- **Aim of the exercise**
Below are lines of data; restate word for word those running from the line containing "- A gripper" to the line containing "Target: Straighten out", inclusive, and no others.

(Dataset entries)
^^^^
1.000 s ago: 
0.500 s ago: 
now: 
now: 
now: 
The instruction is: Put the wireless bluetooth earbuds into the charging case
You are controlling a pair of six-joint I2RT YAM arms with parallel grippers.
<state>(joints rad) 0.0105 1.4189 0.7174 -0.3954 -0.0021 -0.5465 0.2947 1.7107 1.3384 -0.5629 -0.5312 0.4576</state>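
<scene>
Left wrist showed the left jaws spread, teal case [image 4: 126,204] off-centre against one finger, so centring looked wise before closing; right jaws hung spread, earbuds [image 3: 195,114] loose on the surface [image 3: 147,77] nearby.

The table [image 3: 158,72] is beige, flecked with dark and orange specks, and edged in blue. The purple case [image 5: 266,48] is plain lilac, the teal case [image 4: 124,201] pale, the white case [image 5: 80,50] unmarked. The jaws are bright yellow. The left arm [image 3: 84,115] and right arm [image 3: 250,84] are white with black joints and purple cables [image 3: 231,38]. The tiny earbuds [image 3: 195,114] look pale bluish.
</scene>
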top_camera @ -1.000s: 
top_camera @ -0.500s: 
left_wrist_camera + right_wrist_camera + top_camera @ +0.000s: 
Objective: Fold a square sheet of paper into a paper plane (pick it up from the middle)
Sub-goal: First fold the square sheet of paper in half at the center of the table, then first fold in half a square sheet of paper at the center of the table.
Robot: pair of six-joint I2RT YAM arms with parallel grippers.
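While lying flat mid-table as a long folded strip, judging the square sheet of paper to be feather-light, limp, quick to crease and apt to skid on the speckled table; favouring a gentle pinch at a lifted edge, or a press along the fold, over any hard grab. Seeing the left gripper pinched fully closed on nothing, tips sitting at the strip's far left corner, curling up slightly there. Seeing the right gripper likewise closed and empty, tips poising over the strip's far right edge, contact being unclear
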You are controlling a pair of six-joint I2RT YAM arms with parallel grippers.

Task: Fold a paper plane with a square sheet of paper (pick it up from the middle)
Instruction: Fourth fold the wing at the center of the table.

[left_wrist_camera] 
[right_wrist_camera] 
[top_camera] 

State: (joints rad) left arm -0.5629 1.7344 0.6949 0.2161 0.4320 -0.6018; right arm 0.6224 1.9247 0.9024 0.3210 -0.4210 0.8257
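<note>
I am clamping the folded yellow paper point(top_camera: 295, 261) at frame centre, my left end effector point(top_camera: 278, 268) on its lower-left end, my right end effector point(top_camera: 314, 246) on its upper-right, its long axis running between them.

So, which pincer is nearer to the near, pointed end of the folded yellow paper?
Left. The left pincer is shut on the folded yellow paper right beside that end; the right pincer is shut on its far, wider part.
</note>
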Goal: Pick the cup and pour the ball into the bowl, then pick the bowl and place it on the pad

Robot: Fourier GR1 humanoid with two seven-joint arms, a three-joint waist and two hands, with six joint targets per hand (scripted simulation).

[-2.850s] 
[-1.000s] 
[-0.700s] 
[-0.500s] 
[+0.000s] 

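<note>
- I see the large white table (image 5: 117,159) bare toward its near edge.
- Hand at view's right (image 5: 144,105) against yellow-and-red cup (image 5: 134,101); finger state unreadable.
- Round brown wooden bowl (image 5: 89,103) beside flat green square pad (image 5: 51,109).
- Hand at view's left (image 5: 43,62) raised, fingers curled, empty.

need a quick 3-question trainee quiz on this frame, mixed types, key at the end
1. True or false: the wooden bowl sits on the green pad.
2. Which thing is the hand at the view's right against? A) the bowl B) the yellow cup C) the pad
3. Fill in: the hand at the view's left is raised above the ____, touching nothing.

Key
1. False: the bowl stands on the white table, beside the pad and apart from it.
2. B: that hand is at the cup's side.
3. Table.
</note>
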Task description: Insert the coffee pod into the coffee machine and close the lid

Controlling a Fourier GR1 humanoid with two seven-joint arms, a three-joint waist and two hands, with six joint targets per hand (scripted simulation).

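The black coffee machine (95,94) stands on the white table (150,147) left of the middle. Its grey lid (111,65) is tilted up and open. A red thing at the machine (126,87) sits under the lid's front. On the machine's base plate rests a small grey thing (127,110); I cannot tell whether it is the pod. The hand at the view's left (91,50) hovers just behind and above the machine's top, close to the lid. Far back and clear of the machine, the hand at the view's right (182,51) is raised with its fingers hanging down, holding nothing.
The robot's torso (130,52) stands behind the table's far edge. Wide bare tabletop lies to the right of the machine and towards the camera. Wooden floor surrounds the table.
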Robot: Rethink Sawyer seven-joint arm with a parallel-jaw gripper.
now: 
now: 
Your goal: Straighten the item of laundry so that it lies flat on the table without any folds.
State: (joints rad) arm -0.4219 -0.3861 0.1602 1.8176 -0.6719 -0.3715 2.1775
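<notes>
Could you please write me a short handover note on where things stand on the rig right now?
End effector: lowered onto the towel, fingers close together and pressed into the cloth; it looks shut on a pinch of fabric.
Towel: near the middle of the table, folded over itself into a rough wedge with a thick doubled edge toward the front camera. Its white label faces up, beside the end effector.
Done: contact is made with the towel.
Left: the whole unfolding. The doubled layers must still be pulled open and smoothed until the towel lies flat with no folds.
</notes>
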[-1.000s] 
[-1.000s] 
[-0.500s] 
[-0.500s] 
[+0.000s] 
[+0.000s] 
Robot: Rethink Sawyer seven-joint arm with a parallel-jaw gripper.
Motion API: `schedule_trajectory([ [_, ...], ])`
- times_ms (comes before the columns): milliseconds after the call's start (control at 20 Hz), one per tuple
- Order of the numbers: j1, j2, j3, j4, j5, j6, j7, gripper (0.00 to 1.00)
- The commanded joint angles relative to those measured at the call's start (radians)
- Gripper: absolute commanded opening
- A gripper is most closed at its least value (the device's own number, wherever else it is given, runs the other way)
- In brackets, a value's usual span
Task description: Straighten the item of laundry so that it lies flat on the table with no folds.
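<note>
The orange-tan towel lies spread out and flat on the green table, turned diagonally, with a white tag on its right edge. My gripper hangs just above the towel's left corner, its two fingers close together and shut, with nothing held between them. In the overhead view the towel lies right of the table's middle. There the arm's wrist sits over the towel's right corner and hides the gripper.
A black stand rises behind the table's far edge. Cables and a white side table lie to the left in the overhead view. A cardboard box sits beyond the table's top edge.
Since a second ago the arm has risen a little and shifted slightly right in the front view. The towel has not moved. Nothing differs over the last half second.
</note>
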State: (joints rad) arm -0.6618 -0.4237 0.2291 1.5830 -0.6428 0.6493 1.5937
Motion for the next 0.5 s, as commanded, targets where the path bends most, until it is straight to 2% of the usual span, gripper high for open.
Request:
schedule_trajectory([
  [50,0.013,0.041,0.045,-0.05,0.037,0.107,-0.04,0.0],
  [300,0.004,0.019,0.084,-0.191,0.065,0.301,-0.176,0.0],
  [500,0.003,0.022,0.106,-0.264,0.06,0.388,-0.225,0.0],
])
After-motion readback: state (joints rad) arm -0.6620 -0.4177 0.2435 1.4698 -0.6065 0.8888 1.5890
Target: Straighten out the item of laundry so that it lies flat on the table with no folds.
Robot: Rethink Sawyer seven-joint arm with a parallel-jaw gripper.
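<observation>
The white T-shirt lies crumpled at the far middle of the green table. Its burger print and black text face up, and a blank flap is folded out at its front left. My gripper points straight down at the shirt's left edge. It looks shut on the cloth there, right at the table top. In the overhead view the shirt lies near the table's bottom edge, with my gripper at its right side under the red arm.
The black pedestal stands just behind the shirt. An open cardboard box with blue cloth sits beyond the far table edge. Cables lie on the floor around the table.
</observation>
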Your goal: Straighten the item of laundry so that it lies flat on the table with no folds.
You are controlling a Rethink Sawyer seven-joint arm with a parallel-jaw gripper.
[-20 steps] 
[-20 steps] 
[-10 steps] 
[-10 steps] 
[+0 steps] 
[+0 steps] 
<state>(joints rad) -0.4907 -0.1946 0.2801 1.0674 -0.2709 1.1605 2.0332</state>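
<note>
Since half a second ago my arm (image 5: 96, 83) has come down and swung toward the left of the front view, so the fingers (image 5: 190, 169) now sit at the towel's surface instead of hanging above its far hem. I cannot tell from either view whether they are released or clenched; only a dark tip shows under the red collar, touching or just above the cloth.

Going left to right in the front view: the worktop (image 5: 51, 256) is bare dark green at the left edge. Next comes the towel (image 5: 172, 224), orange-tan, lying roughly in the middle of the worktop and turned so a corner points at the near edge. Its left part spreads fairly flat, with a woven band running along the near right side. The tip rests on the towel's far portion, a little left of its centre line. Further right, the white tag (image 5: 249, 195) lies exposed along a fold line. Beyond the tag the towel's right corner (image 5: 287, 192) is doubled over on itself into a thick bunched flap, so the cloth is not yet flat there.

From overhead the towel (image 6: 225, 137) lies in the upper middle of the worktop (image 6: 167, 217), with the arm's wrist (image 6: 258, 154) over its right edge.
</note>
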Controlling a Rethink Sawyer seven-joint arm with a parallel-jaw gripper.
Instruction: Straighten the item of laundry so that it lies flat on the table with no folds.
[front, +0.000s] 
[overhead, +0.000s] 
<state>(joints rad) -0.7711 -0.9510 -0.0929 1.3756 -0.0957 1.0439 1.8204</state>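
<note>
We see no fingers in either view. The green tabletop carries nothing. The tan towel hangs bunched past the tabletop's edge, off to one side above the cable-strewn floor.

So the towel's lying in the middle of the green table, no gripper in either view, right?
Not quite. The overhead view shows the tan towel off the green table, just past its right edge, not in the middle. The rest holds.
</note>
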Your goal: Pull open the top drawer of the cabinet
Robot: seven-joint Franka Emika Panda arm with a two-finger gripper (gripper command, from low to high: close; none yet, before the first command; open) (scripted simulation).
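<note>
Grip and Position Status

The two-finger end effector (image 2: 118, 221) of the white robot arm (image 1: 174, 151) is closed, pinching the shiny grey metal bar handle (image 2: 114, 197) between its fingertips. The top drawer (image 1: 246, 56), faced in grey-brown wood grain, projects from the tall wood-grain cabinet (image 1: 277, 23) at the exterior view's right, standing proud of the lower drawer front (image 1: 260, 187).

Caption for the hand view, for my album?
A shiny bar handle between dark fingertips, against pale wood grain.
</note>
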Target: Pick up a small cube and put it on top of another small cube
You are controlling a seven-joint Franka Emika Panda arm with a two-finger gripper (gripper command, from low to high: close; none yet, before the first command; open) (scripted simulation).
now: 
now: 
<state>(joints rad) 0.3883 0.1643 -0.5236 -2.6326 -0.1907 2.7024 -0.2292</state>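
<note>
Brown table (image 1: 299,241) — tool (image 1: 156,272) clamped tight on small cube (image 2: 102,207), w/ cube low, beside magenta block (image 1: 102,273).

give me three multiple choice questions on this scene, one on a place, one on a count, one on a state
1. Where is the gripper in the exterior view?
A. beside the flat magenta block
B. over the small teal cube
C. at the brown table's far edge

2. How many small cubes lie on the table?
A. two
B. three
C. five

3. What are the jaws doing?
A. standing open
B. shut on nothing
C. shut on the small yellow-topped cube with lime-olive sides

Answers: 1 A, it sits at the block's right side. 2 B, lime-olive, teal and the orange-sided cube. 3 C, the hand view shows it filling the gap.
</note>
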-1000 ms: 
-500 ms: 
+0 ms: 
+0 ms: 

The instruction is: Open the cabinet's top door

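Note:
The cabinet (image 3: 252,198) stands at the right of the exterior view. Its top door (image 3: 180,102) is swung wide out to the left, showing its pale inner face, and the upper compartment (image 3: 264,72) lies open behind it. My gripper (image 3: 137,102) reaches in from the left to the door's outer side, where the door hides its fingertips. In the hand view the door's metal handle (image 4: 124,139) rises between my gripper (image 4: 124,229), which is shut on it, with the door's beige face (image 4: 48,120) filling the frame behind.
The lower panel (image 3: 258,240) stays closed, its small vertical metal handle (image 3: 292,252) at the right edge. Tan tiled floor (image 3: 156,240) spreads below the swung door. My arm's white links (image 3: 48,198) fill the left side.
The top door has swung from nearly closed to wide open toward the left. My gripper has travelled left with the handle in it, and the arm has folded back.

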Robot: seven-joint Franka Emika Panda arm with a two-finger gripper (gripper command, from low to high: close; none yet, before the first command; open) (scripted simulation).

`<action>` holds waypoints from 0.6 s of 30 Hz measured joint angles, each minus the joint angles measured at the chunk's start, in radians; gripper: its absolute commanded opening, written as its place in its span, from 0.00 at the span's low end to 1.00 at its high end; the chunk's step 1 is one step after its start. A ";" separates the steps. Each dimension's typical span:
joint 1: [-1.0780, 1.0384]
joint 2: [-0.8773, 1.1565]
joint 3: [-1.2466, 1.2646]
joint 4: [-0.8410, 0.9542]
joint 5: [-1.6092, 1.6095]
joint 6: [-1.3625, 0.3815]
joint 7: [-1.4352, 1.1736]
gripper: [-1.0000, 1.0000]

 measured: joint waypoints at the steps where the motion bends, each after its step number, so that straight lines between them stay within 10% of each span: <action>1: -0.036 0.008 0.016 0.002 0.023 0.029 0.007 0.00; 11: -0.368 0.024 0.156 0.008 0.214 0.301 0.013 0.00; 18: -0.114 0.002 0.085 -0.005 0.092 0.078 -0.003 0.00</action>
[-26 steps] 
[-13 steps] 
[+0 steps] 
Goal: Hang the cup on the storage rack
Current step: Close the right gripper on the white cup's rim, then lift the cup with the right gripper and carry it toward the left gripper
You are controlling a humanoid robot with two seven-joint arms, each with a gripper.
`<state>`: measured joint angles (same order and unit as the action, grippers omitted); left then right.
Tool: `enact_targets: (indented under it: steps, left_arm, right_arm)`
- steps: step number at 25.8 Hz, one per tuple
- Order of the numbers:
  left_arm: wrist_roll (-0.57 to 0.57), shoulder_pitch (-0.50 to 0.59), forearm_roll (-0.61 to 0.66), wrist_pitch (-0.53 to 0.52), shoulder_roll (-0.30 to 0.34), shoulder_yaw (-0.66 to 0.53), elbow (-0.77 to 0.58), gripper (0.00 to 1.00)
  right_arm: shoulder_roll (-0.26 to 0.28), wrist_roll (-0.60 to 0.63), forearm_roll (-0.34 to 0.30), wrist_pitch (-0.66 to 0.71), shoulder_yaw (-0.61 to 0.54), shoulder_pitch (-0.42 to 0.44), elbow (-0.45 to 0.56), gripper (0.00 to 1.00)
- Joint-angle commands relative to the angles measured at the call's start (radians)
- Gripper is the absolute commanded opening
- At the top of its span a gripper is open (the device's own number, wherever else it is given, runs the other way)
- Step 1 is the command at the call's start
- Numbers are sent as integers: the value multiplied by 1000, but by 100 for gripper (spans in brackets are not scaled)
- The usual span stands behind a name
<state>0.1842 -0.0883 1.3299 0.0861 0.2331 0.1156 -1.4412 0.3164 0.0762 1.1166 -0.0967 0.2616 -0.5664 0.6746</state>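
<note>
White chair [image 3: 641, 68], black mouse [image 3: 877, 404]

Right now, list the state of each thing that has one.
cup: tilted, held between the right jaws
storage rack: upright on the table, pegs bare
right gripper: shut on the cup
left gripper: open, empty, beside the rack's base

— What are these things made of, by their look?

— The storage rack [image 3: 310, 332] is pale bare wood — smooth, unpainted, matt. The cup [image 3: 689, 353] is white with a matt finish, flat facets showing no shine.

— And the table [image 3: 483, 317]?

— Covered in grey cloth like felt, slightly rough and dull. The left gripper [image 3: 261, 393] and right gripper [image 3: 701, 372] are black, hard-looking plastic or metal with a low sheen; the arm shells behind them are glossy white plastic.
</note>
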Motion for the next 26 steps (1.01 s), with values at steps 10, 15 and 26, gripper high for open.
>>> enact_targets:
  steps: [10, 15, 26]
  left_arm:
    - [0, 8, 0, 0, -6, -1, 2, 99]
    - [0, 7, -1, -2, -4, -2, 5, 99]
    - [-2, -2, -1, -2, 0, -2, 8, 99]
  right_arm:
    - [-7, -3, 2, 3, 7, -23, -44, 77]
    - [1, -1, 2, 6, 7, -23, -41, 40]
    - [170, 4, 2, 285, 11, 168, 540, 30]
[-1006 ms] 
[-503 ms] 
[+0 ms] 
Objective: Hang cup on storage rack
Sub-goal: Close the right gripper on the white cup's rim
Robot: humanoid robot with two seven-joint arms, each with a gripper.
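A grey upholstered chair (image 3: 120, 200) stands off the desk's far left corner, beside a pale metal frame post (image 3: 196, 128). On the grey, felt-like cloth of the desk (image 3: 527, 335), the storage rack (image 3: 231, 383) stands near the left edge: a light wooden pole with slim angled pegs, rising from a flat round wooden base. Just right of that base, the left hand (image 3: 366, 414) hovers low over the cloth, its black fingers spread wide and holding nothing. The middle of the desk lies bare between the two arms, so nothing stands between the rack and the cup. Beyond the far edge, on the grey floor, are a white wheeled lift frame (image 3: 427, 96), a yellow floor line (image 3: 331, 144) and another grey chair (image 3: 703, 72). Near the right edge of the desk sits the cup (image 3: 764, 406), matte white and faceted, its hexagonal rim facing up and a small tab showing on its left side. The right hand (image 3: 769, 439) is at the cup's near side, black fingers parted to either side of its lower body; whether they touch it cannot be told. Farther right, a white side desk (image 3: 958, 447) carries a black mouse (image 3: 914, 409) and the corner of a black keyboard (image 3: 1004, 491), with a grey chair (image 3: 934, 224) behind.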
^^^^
- **Problem solution**
- A gripper is most closed at its least value (the device's own number, wherever else it is given, runs the other way)
- In brackets, a value's usual span
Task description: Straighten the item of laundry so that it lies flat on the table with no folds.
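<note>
The orange-tan towel lies spread out and flat on the green table, turned diagonally, with a white tag on its right edge. My gripper hangs just above the towel's left corner, its two fingers close together and shut, with nothing held between them. In the overhead view the towel lies right of the table's middle. There the arm's wrist sits over the towel's right corner and hides the gripper.
A black stand rises behind the table's far edge. Cables and a white side table lie to the left in the overhead view. A cardboard box sits beyond the table's top edge.
Since a second ago the arm has risen a little and shifted slightly right in the front view. The towel has not moved. Nothing differs over the last half second.
</note>
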State: (joints rad) arm -0.6618 -0.4237 0.2291 1.5830 -0.6428 0.6493 1.5937
Motion for the next 0.5 s, as commanded, targets where the path bends most, until it is straight to 2% of the usual span, gripper high for open.
Request:
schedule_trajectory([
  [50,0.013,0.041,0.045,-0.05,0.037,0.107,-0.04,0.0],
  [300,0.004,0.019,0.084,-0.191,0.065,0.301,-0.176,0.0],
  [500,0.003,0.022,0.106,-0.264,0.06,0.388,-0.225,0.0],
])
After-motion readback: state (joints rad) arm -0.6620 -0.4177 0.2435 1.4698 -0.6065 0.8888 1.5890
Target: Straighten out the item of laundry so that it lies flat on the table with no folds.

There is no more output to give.